Type Algebra and You, Part 3: Combinatorial Types

haskell

type theory

power series

Isomorphisms through algebra on inducive types.

Published

August 1, 2023

Modified

August 7, 2025

We know that types have the potential to behave like numbers; the laws for addition, multiplication, and exponentiation are satisfied. However, in the previous post, we also looked at some (potentially dangerous) inductive, self-referential types where arithmetic tries to include the infinite:

Nat, the natural numbers;
Any, a chain of Rights followed by a Left wrapped around a value;
and Stream, an infinite chain of values.

This post will focus on better-behaved types which can be made to resemble familiar objects from algebra.

Geometric Lists

With Stream, there is some difficulty in peeking into the values one contains. We can use its representation from Nat to glimpse one value at a time, but we can’t group an arbitrary number of them into a collection without it on forever.

On the other hand, types like Any which include a sum are allowed to terminate. We can combine a sum and a product to create a new object, a List. Haskell comes with its own implementation, but re-implementing them is a common exercise.

data List a = Null | Cons a (List a)

\begin{gather*} \begin{matrix} \scriptsize \text{A list of X is} & \scriptsize \text{empty} & \scriptsize \text{or} & \scriptsize \text{an X} & \scriptsize \text{and} & \scriptsize \text{a list of X} \\ L(X) = & 1 & + & X & \times & L(X) \end{matrix} \\ \\ \begin{align*} L(X) &= 1 + X \cdot L(X) \\ L(X) - X \cdot L(X) &= 1 \\ L(X) \cdot (1 - X) &= 1 \\ L(X) &= {1 \over 1 - X} \end{align*} \end{gather*}

Unlike with the infinite types where 0 = 1, nothing goes wrong arithmetically. However, the resulting expression doesn’t seem to make sense from the perspective of types. There are no analogues to subtraction or division in type theory. Fortunately, all we need is a trick from calculus, the Taylor series.

\begin{matrix} \scriptsize \text{A list of X is} & \scriptsize \text{empty} & \scriptsize \text{or} & \scriptsize \text{a value of X} & \scriptsize \text{or} & \scriptsize \text{two values of X} & \scriptsize \text{or} \\ L(X) = {1 \over 1 - X} = & 1 & + & X & + & X^2 & + & ... \end{matrix}

This is the geometric series, which appears throughout algebra and analysis. Interestingly, since Stream is more primitive than List, this type includes its supremum, X^\omega.

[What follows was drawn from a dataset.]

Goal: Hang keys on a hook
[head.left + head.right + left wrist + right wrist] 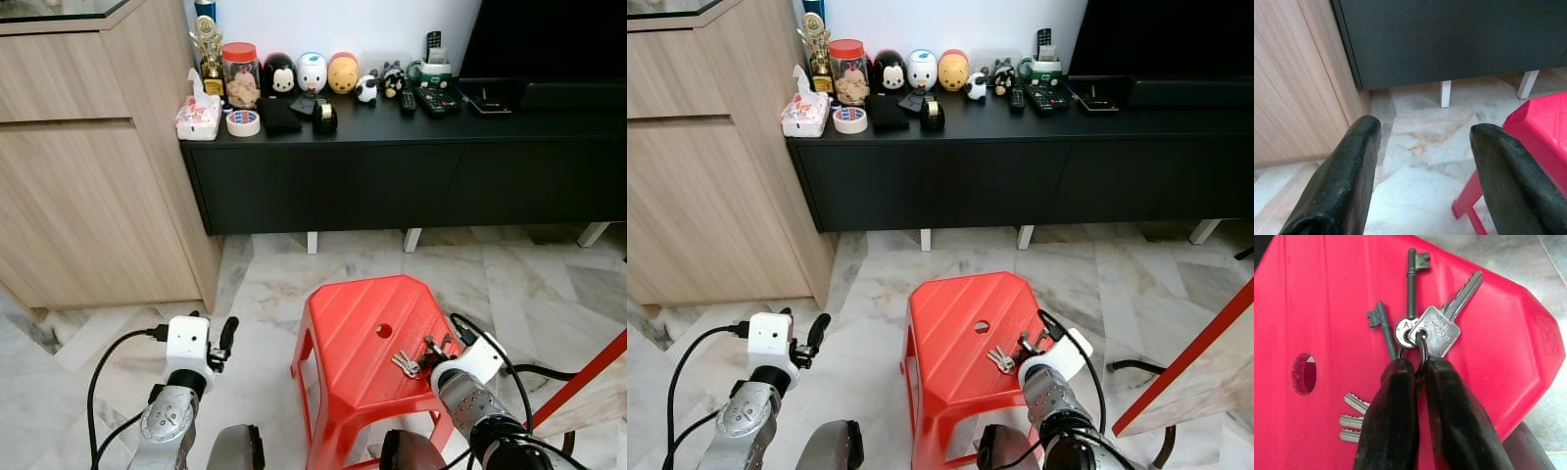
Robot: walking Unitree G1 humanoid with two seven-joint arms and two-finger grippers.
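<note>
A bunch of keys (pixel 1435 330) on a dark ring lies on the top of a red plastic stool (pixel 348 318), near its right edge. It holds silver flat keys and two dark old-style keys. My right gripper (pixel 1418 364) is shut on the ring, its black fingers (pixel 1393 406) pressed together just above the stool top. In the eye views the right gripper (pixel 438 349) is at the stool's right side, beside the keys (pixel 406 364). My left gripper (pixel 214 331) stands open over the marble floor, left of the stool, with nothing between its fingers (pixel 1354 161).
A low black console (pixel 392 166) stands behind the stool, loaded with jars, figurines, tape and remotes. A wooden cabinet (pixel 88 166) fills the left. A red bar (pixel 583 377) slants at the right, with black cables on the floor.
</note>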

Something to note about the series is that there is an inherent order to the terms. The 1 term is defined first, then X, then all subsequent ones recursively. This detail also means that the X^2 term is more “ordered” than a typical pair like X \times X.

Another Interpretation

We can equally as well define List in terms of Fix and arithmetic. Instead, the definition is

newtype ListU a b = L (Maybe (a,b))
type List' a   = Fix (ListU a)

\begin{gather*} \hat L(X,Z) = 1 + XZ \\ L(X) = \mathcal Y(\hat L (X,-)) \end{gather*}

The expression 1 + XZ certainly looks like 1 - X, if we let Z = -1. However, we again run into the problem that -1 doesn’t seem to correspond to a type. Worse than that, the actual type we are after is (1 - X)^{-1} = -1 \rightarrow 1 - X.

The latter type seems to resemble a function with -1 on both sides of the arrow. Since the resulting type is intended to resemble a fixed point, we could regard -1 as a sort of “initial type” that gets the list started. Then, we can use the initial definition to replace the occurrence of -1 on the LHS with the entire LHS.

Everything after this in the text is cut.